> _WHAT IS BEING ASKED_
Look through the material below and report every line that includes "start".

> _DATA FOR REVIEW_
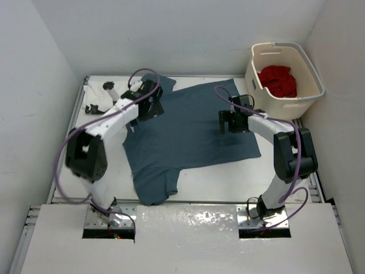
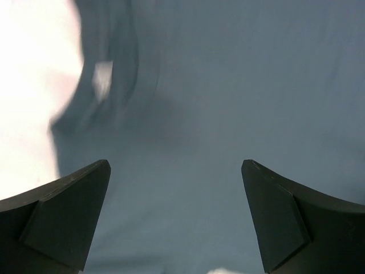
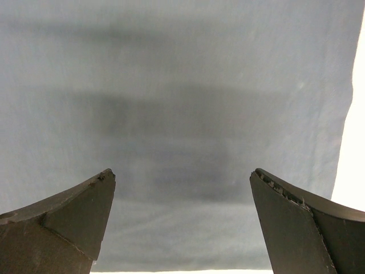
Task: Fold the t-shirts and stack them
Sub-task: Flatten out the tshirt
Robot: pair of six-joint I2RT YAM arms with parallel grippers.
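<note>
The blue-grey t-shirt [image 1: 194,131] lay spread mostly flat in the middle of the white table [image 1: 217,182], and everything else is placed against it. One short sleeve [image 1: 157,185] stuck out from its near left corner, toward the arm bases. Its far left corner was rumpled into folds [image 2: 114,85], as the left wrist view showed, with the bare table bright just beyond that edge.

The left gripper [image 1: 149,103] hung over the shirt's far left part. In its own camera the left gripper [image 2: 175,165] had both dark fingers [image 2: 68,211] spread wide apart, with nothing between them but the cloth lying below.

The right gripper [image 1: 229,121] hung over the shirt's right side, close to its right edge. From the wrist, the right gripper [image 3: 182,171] also stood with its fingers [image 3: 296,222] well apart, gripping nothing. Smooth cloth filled the view beneath it, and the shirt's straight edges showed along the right and bottom of that view.

Off the shirt's far left corner, a white t-shirt [image 1: 97,96] sat crumpled on the table, with dark marks on it that were too small to make out.

Beyond the shirt's far right corner stood the cream plastic laundry basket [image 1: 311,74], apart from the cloth. The red t-shirt [image 1: 279,80] lay bunched inside it.
</note>
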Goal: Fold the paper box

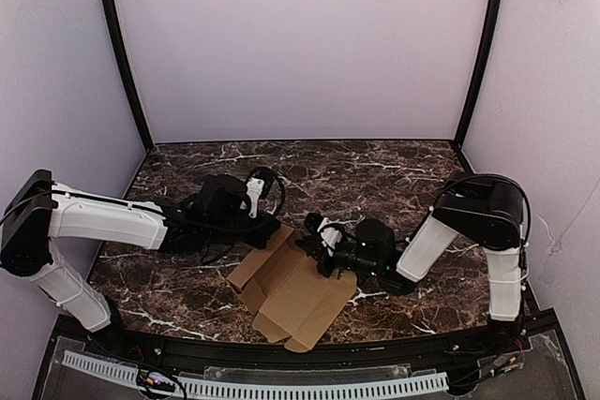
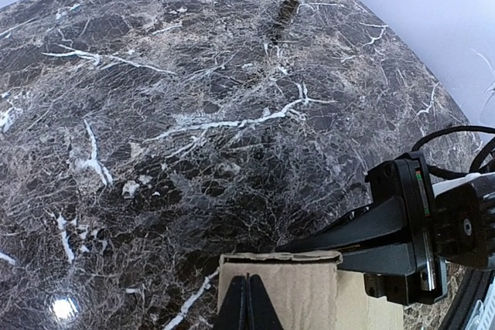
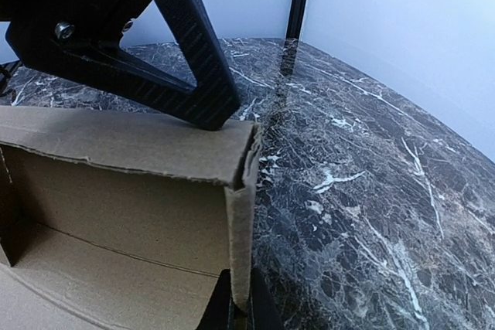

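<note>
The box (image 1: pixel 298 299) sits half-raised at the near middle of the table (image 1: pixel 394 175). Right gripper (image 3: pixel 238 305) pinches a corner wall. Left gripper (image 2: pixel 247 307) is closed at the far wall; hold unconfirmed. Risk: opposed pulls may tear the thin cardboard, or a wall may slip free and flatten.

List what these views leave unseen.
- Left wrist view: whether the left gripper pinches the paper box; the bottom edge cuts both off.
- Right wrist view: the box's near flaps, cut off by the edges around the right gripper.
- Top view: the fingertip contacts, lost among dark wrist parts.
</note>
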Robot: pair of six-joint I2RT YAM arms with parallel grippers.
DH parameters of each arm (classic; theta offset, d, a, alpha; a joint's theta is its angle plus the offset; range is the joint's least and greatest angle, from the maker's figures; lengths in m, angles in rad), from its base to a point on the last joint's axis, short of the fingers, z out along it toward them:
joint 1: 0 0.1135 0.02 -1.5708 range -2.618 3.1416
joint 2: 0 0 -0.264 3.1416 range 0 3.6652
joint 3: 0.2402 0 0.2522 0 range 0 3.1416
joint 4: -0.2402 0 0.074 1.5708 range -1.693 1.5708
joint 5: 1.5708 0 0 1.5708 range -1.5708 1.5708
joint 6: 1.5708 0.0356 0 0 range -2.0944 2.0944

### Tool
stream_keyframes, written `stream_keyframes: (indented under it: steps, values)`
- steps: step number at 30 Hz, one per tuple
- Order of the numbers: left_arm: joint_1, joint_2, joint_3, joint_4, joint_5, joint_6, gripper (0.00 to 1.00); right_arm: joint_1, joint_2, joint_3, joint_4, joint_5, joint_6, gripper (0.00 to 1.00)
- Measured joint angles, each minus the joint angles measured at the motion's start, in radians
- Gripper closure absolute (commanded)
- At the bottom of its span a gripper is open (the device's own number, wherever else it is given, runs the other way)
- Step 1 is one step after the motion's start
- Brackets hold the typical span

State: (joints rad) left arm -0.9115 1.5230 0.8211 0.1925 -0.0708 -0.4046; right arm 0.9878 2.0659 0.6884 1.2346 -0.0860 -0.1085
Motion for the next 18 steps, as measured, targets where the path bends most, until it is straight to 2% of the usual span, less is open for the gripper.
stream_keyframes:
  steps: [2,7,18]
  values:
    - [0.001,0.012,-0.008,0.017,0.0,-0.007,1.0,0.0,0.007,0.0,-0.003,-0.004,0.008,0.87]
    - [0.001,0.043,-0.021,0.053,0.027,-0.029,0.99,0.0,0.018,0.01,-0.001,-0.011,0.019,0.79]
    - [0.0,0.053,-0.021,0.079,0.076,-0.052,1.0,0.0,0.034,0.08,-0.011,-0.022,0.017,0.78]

> _SOLVED EXERCISE_
- Measured joint angles, each minus the joint angles measured at the motion's start, in radians
- Step 1 is one step after the motion's start

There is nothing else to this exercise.